> _Your task_:
In the listing that follows, how many lines contain the string "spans"? Provide only the number.

──────── Supplied material

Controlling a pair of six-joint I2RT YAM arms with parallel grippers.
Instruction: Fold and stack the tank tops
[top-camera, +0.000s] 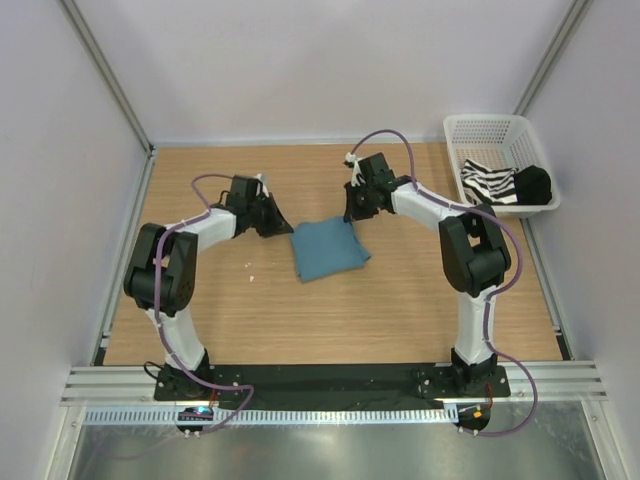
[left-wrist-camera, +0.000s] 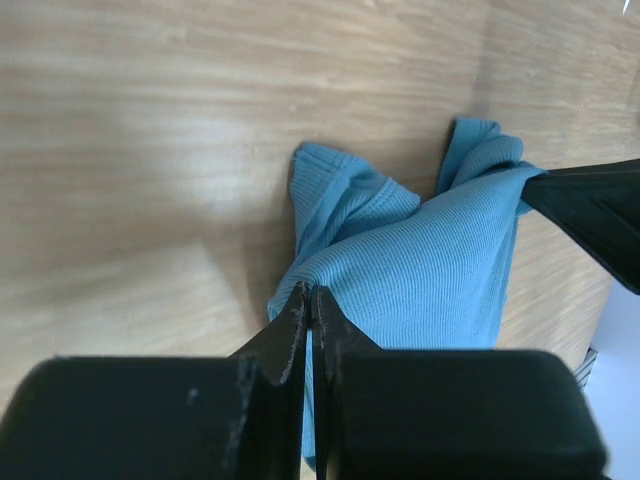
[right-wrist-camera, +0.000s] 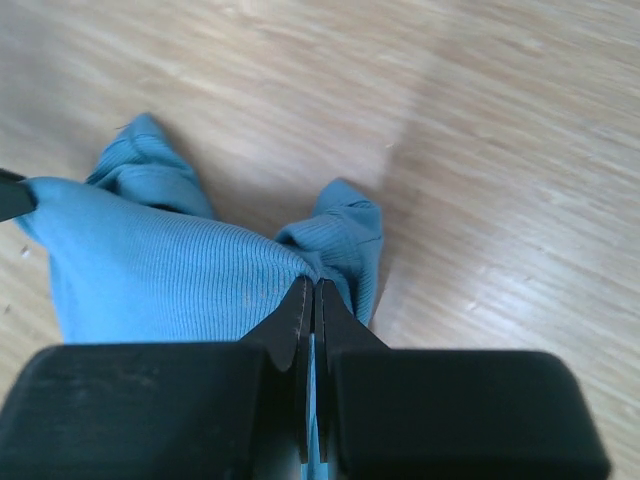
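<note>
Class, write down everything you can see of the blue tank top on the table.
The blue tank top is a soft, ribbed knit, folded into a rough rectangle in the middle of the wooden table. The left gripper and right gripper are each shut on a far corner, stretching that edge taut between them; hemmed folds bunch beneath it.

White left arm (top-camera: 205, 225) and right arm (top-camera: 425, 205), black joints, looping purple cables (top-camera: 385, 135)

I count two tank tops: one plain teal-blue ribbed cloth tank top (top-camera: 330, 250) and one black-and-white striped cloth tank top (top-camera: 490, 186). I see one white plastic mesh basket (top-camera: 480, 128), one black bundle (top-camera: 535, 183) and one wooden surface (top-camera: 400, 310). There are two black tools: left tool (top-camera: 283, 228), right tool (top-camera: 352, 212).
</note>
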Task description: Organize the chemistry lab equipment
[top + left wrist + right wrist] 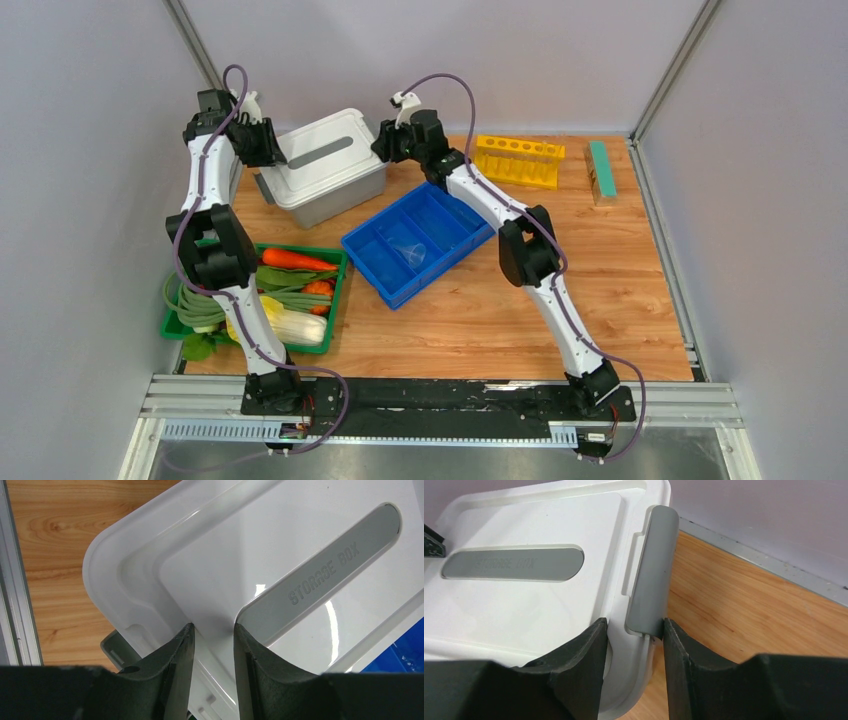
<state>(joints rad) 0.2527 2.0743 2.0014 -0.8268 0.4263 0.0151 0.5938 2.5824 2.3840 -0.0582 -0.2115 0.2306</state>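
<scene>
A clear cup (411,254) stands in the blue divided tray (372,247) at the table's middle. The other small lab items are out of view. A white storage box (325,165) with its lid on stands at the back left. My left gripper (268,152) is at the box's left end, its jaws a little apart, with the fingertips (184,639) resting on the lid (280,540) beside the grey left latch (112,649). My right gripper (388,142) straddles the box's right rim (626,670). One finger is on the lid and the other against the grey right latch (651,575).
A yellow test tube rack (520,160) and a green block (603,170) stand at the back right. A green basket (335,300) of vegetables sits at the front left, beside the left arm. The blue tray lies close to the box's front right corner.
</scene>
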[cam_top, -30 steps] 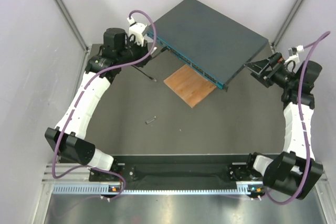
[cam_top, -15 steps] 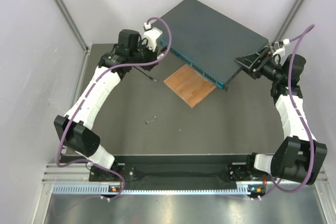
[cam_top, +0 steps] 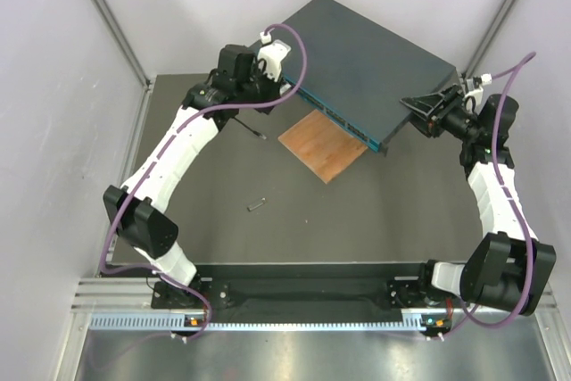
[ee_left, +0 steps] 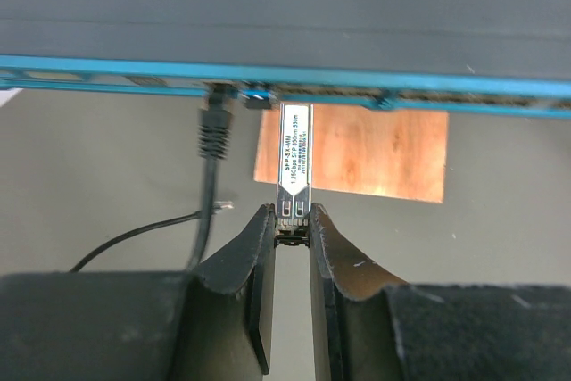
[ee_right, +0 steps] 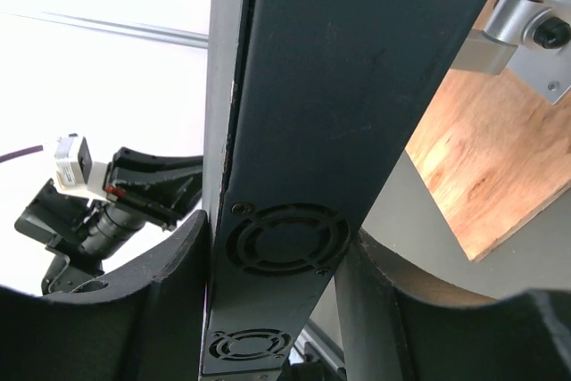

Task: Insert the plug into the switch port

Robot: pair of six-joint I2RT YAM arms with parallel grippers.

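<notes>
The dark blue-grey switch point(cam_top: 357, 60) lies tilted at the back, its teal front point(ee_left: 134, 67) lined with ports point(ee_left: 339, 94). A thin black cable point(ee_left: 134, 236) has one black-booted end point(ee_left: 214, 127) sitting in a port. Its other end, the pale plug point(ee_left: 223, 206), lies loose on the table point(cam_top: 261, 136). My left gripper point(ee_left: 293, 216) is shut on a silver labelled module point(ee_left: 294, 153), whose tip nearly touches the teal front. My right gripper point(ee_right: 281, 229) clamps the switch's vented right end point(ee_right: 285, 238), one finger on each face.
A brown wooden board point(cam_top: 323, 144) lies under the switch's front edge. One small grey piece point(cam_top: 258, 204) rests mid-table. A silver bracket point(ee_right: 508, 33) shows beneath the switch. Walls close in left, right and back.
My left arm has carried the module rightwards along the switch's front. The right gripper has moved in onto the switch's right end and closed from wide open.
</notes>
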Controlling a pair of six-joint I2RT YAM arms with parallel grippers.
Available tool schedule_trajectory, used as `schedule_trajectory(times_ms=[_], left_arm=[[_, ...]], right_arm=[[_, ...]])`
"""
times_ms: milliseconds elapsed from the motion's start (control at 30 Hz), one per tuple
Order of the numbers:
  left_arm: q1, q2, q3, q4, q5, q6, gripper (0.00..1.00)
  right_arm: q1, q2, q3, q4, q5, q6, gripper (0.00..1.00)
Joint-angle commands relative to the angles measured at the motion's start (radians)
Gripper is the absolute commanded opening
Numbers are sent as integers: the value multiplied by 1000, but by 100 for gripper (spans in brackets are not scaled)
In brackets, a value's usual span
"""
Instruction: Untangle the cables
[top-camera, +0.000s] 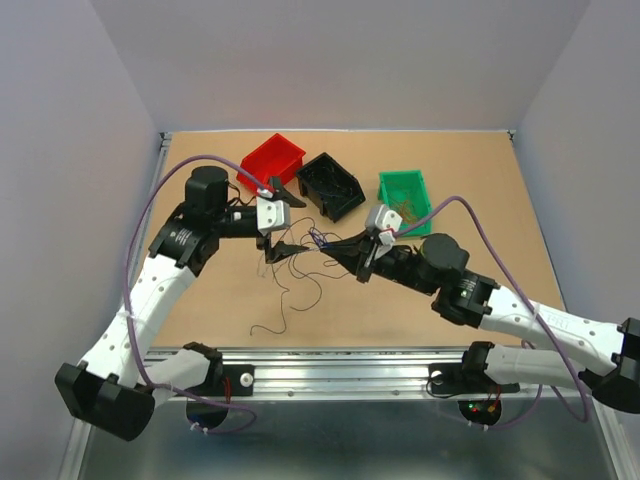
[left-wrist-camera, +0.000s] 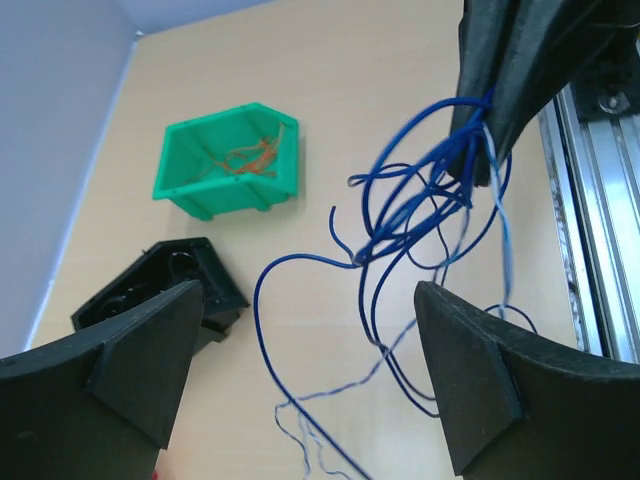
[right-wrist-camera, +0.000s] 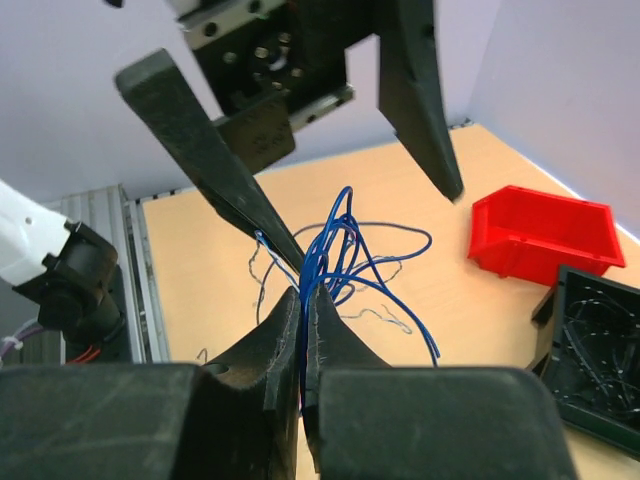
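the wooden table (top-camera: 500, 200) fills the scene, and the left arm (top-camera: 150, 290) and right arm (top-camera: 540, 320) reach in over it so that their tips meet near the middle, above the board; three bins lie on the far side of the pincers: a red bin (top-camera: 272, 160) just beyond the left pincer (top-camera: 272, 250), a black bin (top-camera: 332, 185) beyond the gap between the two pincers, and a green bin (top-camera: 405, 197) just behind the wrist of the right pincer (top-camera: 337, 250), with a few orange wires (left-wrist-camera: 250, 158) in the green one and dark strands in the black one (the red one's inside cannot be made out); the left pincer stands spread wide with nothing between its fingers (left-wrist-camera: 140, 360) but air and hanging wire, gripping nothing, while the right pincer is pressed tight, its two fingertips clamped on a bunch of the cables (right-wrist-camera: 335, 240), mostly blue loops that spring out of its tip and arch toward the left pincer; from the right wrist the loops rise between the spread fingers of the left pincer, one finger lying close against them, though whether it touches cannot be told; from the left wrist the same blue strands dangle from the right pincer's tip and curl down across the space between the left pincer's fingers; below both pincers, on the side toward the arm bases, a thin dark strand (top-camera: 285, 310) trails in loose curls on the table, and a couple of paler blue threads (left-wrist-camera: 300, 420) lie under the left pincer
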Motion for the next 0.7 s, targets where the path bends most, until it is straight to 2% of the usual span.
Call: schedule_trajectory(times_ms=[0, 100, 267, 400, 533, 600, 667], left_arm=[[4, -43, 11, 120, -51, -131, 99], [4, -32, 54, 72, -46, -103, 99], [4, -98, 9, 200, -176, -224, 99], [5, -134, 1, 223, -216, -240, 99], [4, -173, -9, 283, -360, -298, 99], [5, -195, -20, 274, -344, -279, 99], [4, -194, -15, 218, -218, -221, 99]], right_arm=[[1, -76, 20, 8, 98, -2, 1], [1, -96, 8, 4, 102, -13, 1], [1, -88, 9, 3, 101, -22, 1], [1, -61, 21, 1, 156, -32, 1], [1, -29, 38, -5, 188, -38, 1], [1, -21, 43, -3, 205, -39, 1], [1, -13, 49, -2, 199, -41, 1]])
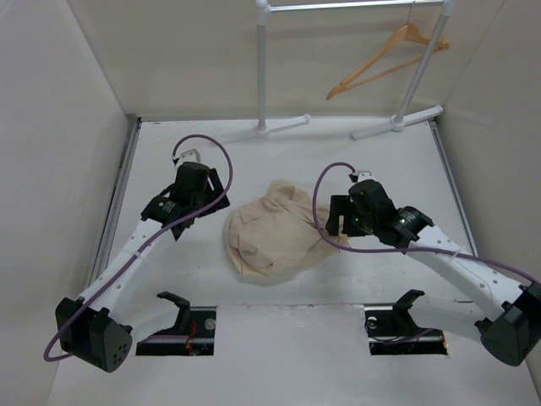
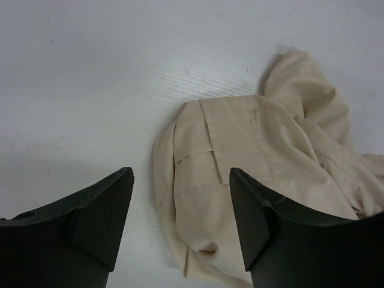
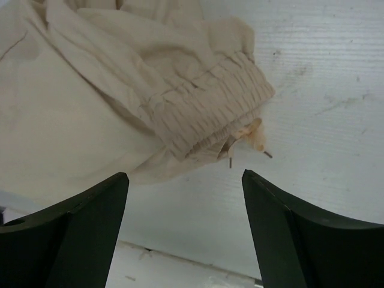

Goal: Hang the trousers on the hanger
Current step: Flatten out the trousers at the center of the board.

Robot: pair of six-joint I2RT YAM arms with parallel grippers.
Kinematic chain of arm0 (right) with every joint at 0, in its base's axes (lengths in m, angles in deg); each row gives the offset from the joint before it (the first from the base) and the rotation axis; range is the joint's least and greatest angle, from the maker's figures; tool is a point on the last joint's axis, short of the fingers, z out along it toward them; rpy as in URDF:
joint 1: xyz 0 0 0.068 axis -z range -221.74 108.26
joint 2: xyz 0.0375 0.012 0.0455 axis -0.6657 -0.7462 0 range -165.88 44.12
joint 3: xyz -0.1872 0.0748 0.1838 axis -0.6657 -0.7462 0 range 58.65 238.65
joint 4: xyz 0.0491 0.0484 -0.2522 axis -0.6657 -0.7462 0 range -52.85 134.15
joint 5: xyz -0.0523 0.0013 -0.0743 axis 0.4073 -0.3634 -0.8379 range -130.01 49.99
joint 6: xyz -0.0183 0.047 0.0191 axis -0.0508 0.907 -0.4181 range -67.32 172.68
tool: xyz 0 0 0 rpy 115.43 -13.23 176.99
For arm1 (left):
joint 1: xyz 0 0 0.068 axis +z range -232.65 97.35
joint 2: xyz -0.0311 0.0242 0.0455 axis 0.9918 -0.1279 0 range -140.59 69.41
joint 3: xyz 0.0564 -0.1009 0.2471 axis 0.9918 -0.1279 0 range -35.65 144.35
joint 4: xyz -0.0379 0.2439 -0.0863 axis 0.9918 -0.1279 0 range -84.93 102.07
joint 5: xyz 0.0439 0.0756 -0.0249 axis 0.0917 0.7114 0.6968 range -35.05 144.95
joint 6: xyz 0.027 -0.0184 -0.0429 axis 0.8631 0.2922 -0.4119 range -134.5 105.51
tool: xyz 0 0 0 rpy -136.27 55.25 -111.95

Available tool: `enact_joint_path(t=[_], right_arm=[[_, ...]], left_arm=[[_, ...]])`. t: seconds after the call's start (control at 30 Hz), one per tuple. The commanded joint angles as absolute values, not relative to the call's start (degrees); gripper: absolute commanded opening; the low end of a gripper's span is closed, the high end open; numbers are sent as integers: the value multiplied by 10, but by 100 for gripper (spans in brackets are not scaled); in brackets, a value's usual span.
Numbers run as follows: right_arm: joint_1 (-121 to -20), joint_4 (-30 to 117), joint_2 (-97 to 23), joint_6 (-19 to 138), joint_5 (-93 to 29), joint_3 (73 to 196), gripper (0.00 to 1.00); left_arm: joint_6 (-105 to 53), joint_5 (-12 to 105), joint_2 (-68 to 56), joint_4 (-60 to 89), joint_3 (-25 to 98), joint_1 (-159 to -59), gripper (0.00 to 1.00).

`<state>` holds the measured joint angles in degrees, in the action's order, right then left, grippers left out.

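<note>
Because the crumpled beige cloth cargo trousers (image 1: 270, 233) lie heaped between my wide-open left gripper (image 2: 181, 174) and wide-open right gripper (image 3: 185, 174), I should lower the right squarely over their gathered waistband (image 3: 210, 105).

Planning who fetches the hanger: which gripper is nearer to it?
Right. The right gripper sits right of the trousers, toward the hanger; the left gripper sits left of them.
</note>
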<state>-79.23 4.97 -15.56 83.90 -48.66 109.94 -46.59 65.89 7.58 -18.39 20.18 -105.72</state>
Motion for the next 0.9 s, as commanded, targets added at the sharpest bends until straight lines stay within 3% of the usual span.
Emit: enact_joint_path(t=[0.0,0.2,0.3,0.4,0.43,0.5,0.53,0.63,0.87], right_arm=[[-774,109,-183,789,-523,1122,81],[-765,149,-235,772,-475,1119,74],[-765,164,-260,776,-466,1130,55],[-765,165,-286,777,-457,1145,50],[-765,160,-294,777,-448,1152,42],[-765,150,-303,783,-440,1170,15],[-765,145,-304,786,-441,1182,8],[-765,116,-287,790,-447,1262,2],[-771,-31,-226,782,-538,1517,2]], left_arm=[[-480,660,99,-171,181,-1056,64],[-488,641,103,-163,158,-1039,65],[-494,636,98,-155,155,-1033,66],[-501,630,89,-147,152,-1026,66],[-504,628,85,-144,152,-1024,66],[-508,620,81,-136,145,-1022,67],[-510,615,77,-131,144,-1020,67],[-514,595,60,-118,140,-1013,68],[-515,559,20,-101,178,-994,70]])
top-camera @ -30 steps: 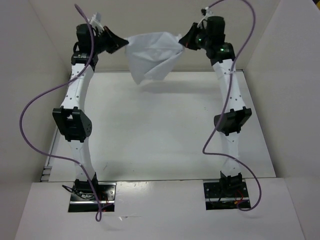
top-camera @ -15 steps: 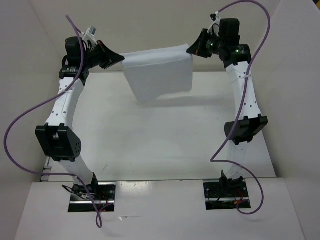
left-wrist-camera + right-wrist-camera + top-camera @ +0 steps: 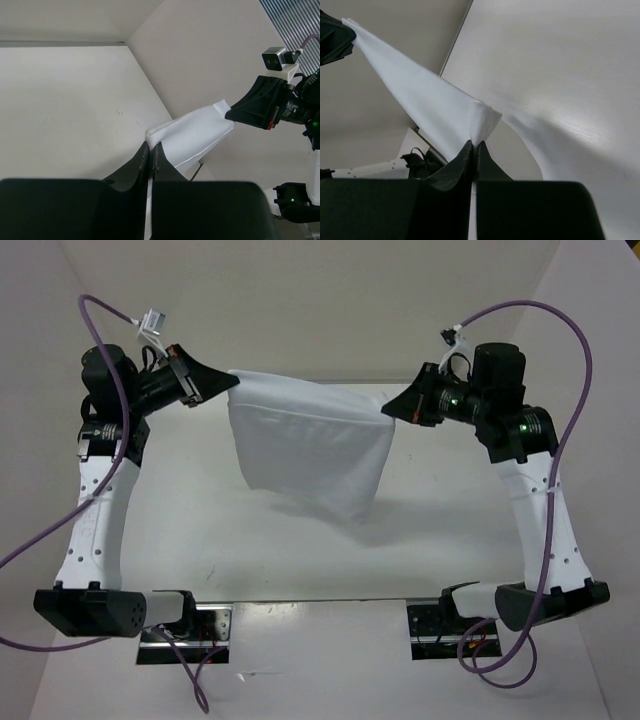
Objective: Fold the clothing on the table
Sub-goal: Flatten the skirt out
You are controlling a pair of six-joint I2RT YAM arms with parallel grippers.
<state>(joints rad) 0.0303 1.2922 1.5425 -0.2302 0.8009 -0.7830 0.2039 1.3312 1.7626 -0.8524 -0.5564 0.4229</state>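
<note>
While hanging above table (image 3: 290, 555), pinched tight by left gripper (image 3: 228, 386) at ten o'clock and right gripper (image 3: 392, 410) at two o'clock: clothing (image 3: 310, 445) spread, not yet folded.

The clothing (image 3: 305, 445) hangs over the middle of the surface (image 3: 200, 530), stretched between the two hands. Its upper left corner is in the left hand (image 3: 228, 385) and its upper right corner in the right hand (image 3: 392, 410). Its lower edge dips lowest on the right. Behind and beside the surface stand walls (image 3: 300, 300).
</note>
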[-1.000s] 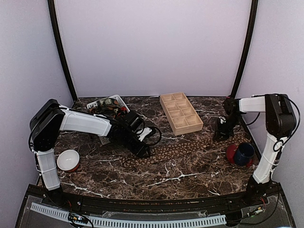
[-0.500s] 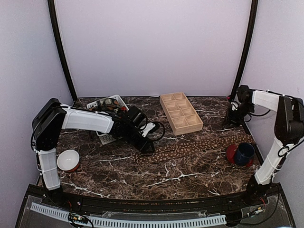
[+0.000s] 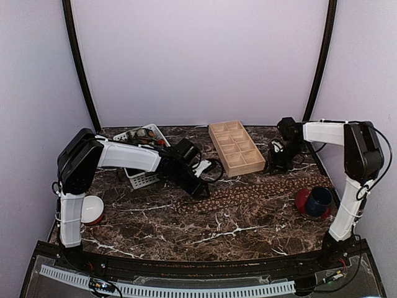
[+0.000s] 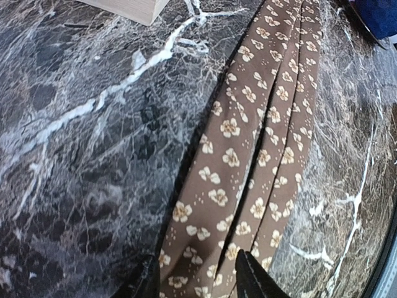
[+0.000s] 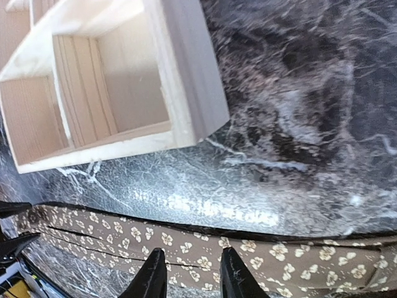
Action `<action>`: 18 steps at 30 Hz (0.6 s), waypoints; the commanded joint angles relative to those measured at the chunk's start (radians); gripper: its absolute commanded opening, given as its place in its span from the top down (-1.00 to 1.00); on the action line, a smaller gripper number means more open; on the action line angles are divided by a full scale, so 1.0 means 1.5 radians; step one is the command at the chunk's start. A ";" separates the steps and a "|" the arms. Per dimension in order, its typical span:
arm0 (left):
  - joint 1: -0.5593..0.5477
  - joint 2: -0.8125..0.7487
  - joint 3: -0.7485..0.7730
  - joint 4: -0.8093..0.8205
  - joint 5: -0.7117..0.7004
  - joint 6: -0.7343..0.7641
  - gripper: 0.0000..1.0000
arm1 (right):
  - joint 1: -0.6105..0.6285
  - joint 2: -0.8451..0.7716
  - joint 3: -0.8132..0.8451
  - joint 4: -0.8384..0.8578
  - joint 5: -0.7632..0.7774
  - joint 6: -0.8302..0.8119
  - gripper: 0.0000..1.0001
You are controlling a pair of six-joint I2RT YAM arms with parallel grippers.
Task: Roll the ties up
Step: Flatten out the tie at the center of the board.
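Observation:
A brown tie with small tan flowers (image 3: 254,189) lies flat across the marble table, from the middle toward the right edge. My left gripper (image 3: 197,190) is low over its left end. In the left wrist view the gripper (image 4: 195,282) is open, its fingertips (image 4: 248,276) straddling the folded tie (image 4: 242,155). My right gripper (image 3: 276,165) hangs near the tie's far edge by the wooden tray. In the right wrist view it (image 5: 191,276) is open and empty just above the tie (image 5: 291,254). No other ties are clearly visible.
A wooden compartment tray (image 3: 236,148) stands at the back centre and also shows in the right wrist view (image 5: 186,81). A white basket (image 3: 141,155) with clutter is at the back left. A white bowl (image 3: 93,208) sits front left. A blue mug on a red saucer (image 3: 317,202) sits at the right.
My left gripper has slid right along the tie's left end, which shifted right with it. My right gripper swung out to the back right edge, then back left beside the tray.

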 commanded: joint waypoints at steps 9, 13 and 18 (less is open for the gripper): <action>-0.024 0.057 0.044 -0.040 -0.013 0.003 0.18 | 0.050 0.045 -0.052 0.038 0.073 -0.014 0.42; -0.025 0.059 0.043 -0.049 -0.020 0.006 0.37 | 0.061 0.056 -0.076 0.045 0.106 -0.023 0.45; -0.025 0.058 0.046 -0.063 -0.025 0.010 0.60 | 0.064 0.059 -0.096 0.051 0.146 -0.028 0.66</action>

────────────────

> _Reply to the task_:
2